Note: The intersection of two curves is EITHER a curve OR a list of points OR nothing. There is no case where the intersection is a curve and a point, or a bounded curve.

#![allow(unused)]
fn main() {
pub enum CurveCurveIntersection {
    None,
    Points(Vec<Point>),
    Curve(Curve),
}

pub fn curve_curve_intersection(edge_self: &Curve, edge_other: &Curve) -> CurveCurveIntersection;
}

This property also extends to more complicated geometries like nurbs and means these datastructures are well closed under intersection. This also explains why they reside in their own crate. We use this property many times later in the topology modules.

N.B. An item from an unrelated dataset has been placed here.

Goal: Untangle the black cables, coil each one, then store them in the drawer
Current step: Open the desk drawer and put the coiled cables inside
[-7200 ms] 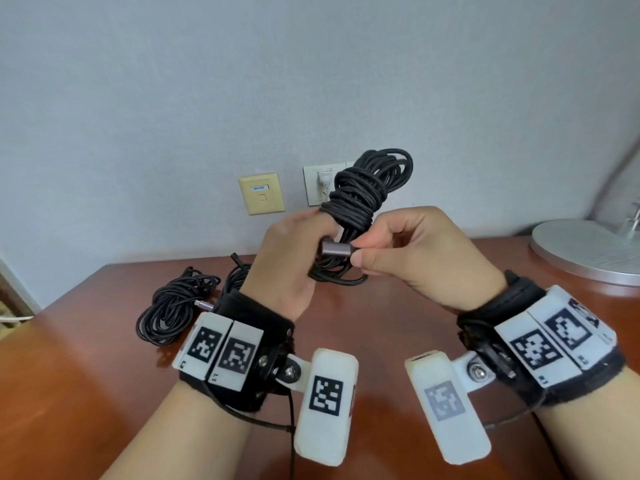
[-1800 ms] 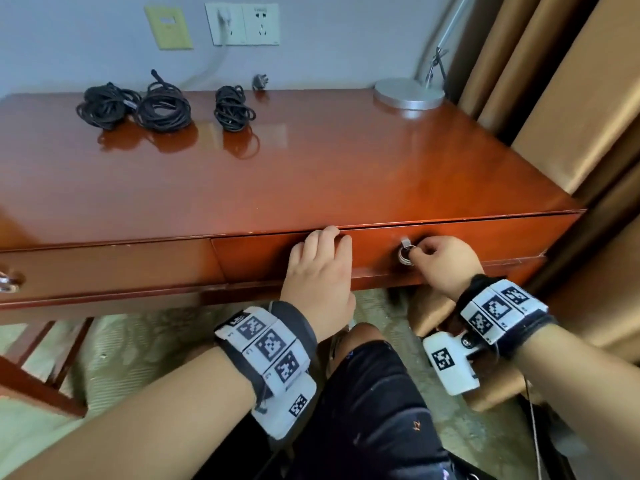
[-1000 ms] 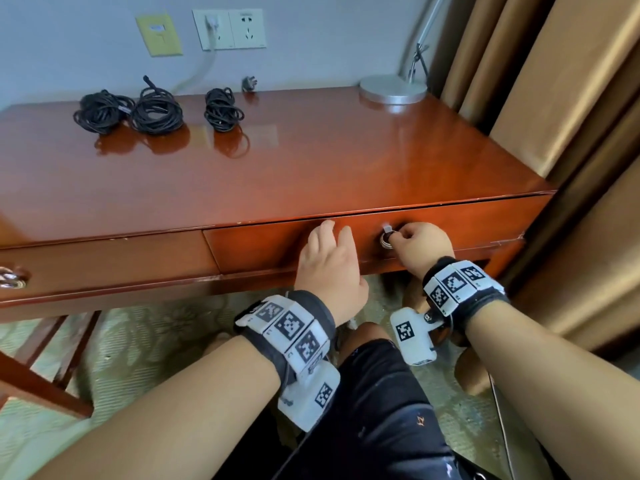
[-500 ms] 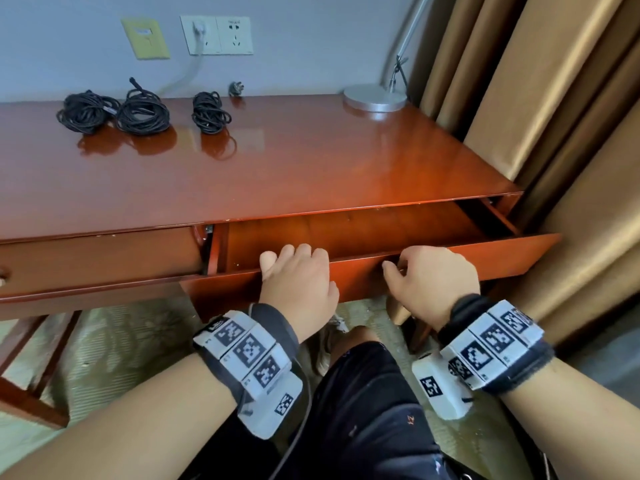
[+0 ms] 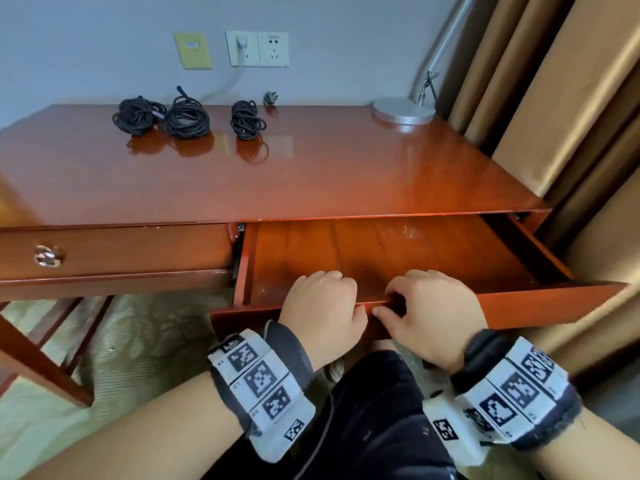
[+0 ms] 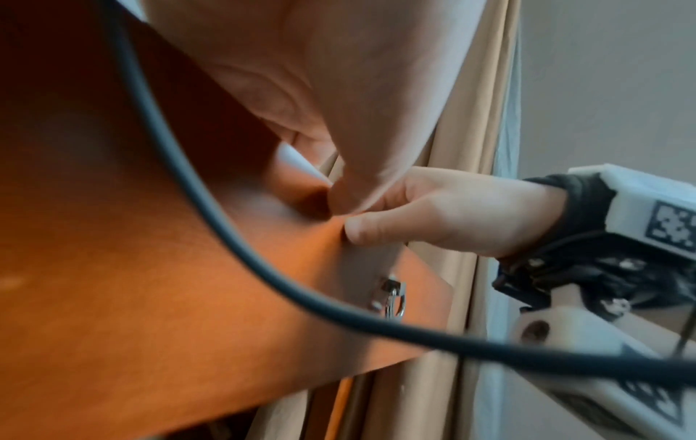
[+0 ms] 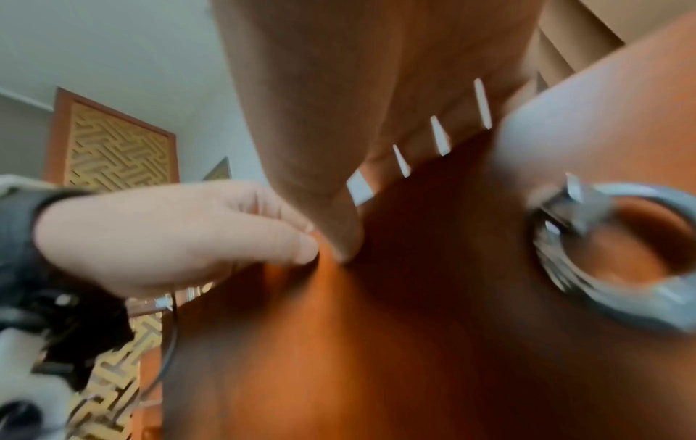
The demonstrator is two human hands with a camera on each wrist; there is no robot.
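Behind open drawer (image 5: 398, 251), far on desk (image 5: 311, 174): three coiled cables (image 5: 187, 116), light, floppy; take each across whole bundle. Your left hand (image 5: 323, 306) and right hand (image 5: 429, 313) hooked over drawer front.

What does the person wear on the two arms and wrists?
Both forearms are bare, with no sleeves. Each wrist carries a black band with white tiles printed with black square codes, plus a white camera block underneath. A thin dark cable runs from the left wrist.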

Here is an example of the intersection of multiple lines with each other. The intersections are red, the lines are black. Two black lines overlap each other and result in a red line. The other lines intersect only in the red points.

Line Intersections

These are the intersection cases for circles. The circles are black, the intersections are red. Two circles overlap and result in a circle. Two other circles intersect in two points. The last case is where the circles just touch each other and intersect in one point.

Circle Intersections

The last case is the intersection of a line and a circle.

Line Circle Intersections

For ellipses, we use a numerical method to find the intersections.

Ellipse Intersections

Note: Implementation detail. The individual cases are implemented as circle_circle_intersection, circle_line_intersection and line_line_intersection. They are not a part of class, since it would not be clear in which class they should reside. We list them in alphabetical order. Then there is the Curve enum and a curve_curve_intersection function, which can be used for the general case. The Curve enum is used to represent the different cases of the intersection.

Surfaces

In this chapter, we will discuss the representation of surfaces in the context of B-rep modeling. Surfaces include planes and spheres so far.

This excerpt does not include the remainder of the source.